O problema com as consequências — ensinou o Conselheiro Acácio (personagem do romance “O Primo Basílio”, de Eça de Queiroz, cuja leitura também recomendo —, é que elas vêm depois. No caso em tela, porém, não se fizeram esperar. Prova disso é o tsunami que varreu Manaus depois que a bola cantada da falta de oxigênio caiu na caçapa, enquanto governantes caga-goma e seus ministros obnóxios e obnubilados poluíam o ar rarefeito ventando gazopas sobre tratamentos preventivos inócuos, suscitando dúvidas quanto à eficácia das vacinas e politizando a pandemia. 

A cumplicidade perniciosa da súcia ordinária que reverbera essas patranhas contribuiu para cavar ainda mais fundo o buraco em que nos enfiamos  e do qual sairemos mais cedo ou mais tarde. Mas não será uma saída fácil nem indolor, pois as feridas já estão expostas e deixarão marcas profundas.  

A tragédia de Manaus nada tem a ver com a umidade do clima nessa época do ano, como afirmou o ministro intendente da Saúde. Ela começou junto com a tragédia do Brasil, no dia 28 de outubro de 2018, quando a inépcia, o despreparo e a irresponsabilidade venceram as eleições. 

Esperam-se de governantes idoneidade, aptidão, liderança e trabalho. Quem não tem competência não se estabelece.
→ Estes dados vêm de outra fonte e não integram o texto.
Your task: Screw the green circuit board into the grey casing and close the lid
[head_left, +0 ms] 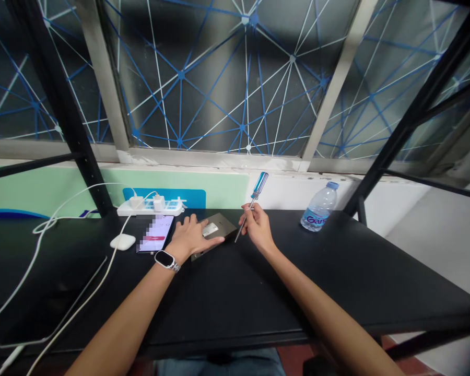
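Observation:
A flat grey-brown metal box (224,225) with a white label lies on the black table. My left hand (191,237) rests on its left part with the fingers spread, and a smartwatch (165,259) is on that wrist. Just right of the box, my right hand (257,225) pinches a screwdriver (260,184) by its metal shaft. Its clear blue handle points up and its tip slants down to the left, near the box's right edge. Whether the tip touches anything I cannot tell.
Left of the box lie a lit phone (156,233), a white earbud case (122,241) and a tablet (55,308). White cables run from a power strip (151,208) across the black table (227,308). A water bottle (319,208) stands right, near a black frame post (395,136).

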A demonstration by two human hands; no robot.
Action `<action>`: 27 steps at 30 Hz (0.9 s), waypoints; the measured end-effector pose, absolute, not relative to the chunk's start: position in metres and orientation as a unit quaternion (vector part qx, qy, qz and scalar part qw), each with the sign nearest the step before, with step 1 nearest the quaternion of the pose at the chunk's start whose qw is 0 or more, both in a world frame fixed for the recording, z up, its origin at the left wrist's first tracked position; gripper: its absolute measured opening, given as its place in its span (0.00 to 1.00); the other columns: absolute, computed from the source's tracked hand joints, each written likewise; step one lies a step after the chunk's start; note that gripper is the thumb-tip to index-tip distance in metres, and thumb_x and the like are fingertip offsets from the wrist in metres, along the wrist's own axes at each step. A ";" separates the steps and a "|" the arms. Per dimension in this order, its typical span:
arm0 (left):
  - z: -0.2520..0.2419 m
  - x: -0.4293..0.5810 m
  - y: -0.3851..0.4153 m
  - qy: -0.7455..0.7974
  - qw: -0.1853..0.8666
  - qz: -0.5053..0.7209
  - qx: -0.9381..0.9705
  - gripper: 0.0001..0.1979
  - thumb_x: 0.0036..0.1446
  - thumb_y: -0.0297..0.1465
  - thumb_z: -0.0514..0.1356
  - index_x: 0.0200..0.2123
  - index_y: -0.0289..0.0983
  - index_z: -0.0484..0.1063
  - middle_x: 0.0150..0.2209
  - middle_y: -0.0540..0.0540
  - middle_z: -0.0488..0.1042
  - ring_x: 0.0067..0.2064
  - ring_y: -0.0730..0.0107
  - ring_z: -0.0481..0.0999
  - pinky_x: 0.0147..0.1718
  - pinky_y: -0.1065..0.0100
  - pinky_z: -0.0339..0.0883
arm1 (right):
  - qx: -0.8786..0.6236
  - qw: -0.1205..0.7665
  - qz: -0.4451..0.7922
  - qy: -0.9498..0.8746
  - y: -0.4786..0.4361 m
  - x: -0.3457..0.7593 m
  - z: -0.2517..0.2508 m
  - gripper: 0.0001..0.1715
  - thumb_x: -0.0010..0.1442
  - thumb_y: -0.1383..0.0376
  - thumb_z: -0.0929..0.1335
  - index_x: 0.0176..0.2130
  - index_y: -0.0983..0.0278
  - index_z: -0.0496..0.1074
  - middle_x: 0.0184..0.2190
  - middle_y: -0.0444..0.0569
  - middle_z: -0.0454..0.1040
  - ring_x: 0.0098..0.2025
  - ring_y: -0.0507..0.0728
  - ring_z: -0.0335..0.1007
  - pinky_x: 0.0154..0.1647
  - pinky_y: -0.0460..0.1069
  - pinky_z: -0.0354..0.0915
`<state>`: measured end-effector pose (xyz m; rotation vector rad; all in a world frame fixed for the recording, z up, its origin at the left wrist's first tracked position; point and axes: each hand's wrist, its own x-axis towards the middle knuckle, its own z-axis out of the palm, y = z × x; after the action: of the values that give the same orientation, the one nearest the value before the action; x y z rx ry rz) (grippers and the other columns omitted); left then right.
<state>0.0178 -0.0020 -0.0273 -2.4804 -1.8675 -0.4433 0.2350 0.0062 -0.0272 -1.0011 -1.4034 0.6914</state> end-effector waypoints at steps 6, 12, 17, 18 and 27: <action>-0.013 0.008 -0.006 -0.638 -0.001 -0.108 -0.762 0.31 0.61 0.54 0.43 0.42 0.39 0.77 0.37 0.37 0.78 0.40 0.48 0.77 0.38 0.57 0.65 | -0.439 0.596 0.291 -0.607 0.005 0.236 -0.027 0.20 0.63 0.48 0.63 0.42 0.61 0.65 0.19 0.38 0.69 0.12 0.48 0.62 0.13 0.42 0.57; -0.020 0.022 0.004 -0.544 0.059 -0.195 -0.814 0.18 0.66 0.38 0.47 0.50 0.38 0.70 0.40 0.40 0.77 0.45 0.55 0.74 0.41 0.61 0.64 | -0.442 0.588 0.279 -0.617 0.006 0.237 -0.029 0.18 0.64 0.49 0.62 0.43 0.60 0.65 0.20 0.38 0.69 0.12 0.48 0.62 0.12 0.41 0.56; -0.032 0.045 0.035 -0.402 0.024 -0.198 -0.893 0.21 0.63 0.23 0.46 0.54 0.42 0.68 0.55 0.44 0.69 0.56 0.61 0.67 0.51 0.61 0.61 | -0.441 0.580 0.264 -0.632 0.004 0.236 -0.028 0.17 0.65 0.50 0.62 0.44 0.60 0.65 0.20 0.38 0.68 0.12 0.48 0.61 0.12 0.41 0.56; -0.035 0.048 0.042 -0.392 0.012 -0.195 -0.899 0.22 0.62 0.22 0.46 0.54 0.43 0.69 0.56 0.44 0.68 0.58 0.61 0.66 0.54 0.60 0.60 | -0.441 0.578 0.262 -0.635 0.003 0.236 -0.028 0.17 0.65 0.51 0.61 0.44 0.60 0.65 0.20 0.38 0.69 0.12 0.48 0.62 0.13 0.41 0.57; -0.045 0.051 0.042 -0.460 -0.032 -0.184 -0.868 0.24 0.62 0.22 0.45 0.56 0.45 0.68 0.48 0.44 0.73 0.51 0.60 0.72 0.51 0.60 0.61 | -0.432 0.568 0.258 -0.652 0.002 0.235 -0.026 0.17 0.65 0.51 0.61 0.47 0.59 0.63 0.21 0.38 0.68 0.13 0.48 0.63 0.13 0.42 0.58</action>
<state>0.0506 0.0422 -0.0452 -2.7849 -1.4742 -0.5908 0.2347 0.0017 -0.0264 -1.0140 -1.5306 0.6061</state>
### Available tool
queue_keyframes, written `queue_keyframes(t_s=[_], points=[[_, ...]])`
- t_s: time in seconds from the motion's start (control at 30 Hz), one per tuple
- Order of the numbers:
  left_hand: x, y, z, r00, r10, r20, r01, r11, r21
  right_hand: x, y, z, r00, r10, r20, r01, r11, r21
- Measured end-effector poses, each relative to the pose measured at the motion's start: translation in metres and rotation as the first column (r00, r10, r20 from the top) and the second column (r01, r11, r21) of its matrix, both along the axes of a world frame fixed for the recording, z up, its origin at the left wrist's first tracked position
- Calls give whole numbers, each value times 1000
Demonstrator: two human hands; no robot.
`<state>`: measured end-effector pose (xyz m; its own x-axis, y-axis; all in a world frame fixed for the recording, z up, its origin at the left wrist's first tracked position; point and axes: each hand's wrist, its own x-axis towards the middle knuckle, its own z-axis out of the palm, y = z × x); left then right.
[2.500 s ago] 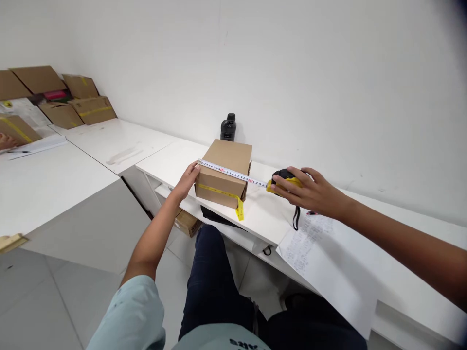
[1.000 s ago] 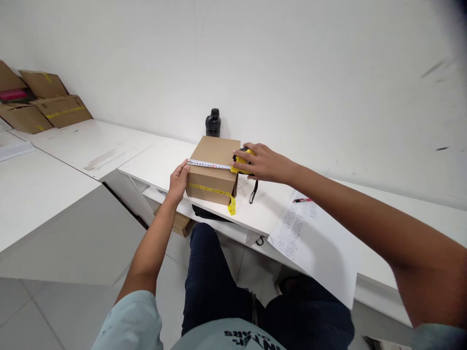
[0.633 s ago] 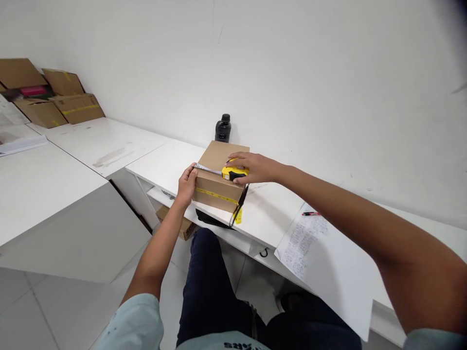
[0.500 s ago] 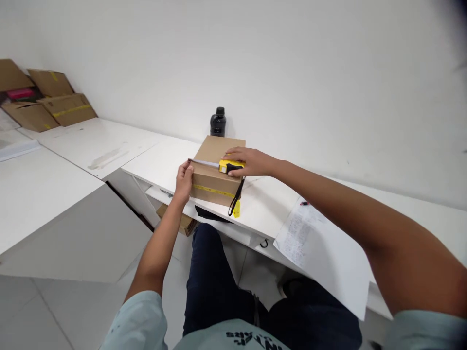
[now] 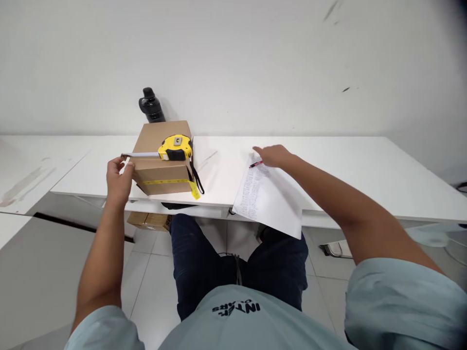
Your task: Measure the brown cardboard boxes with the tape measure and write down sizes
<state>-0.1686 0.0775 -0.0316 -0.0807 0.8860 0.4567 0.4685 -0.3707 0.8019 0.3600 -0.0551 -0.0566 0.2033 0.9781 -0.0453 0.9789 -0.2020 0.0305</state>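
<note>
A yellow and black tape measure lies on top of a brown cardboard box, its blade drawn out to the left across the lid. With fingers closed, my left hand pinches the blade's end at the box's left edge. The case rests on the box near the right edge, with no hand on it. My right hand holds nothing and reaches over a handwritten sheet of paper, its index finger stretched out. Just below that hand, a red and black pen lies on the sheet.
A black bottle stands behind the box, close to the wall. The tape measure's black wrist strap hangs at the box's right side. Under the white table is another cardboard box. The paper overhangs the table's front edge.
My right hand has let go of the tape measure's case and moved right to the pen and paper. My left hand stays at the blade's end. The view has turned right.
</note>
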Motion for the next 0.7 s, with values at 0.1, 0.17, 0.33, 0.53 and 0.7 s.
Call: queue_keyframes(t_s=[0.1, 0.17, 0.33, 0.53, 0.7], points=[[2, -4, 21, 997, 51, -53, -56, 995, -88, 19, -17, -28, 998, -59, -27, 58, 998, -21], [12, -12, 36, 980, 60, -190, -66, 998, -25, 21, -20, -38, 996, -70, -56, 71, 997, 14], [48, -34, 62, 797, -22, -604, 153, 974, 167, 19, -31, -41, 979, -85, -185, 120, 975, 186], [66, -34, 67, 789, 43, -613, 100, 975, 198, -5, -69, -61, 661, 120, -740, 452, 725, 521], [75, -23, 58, 788, 152, -597, 7, 967, 255, -16, -72, -71, 377, 145, -915, 564, 747, 351]])
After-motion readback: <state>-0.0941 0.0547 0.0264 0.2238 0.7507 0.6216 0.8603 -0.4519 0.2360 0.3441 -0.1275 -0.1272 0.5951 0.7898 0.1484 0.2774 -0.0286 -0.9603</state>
Brincar com a vida alheia tem um preço altíssimo, e a população não pode e não vai pagar sozinha.

Por último, mas não menos importante, é lamentável, mas compreensível, a disputa por protagonismo entre Bolsonaro e Doria, que supostamente medirão forças em 2022. Mas não há que falar em “guerra de vacinas” nem tampouco colocar os dois no mesmo balaio. 

Doria se alinhou com a ciência e os principais líderes mundiais; dada a inércia do governo federal e da incúria do ministro da Saúde, ele se empenhou e entregou — nada mais justo, portanto, que colha os louros. Bolsonaro desdenhou da pandemia, escarneceu das vítimas e fez o diabo para obstruir a CoronaVac — que ele, sua prole e os imbecis que lhes fazem coro chamam de “vachina” e alardeiam que provoca danos irreparáveis. 

Se for para falar em “guerra”, então é preciso dizer que há duas guerras: uma do governador para obter a vacina e outra do presidente (que nem partido tem) para bloqueá-la.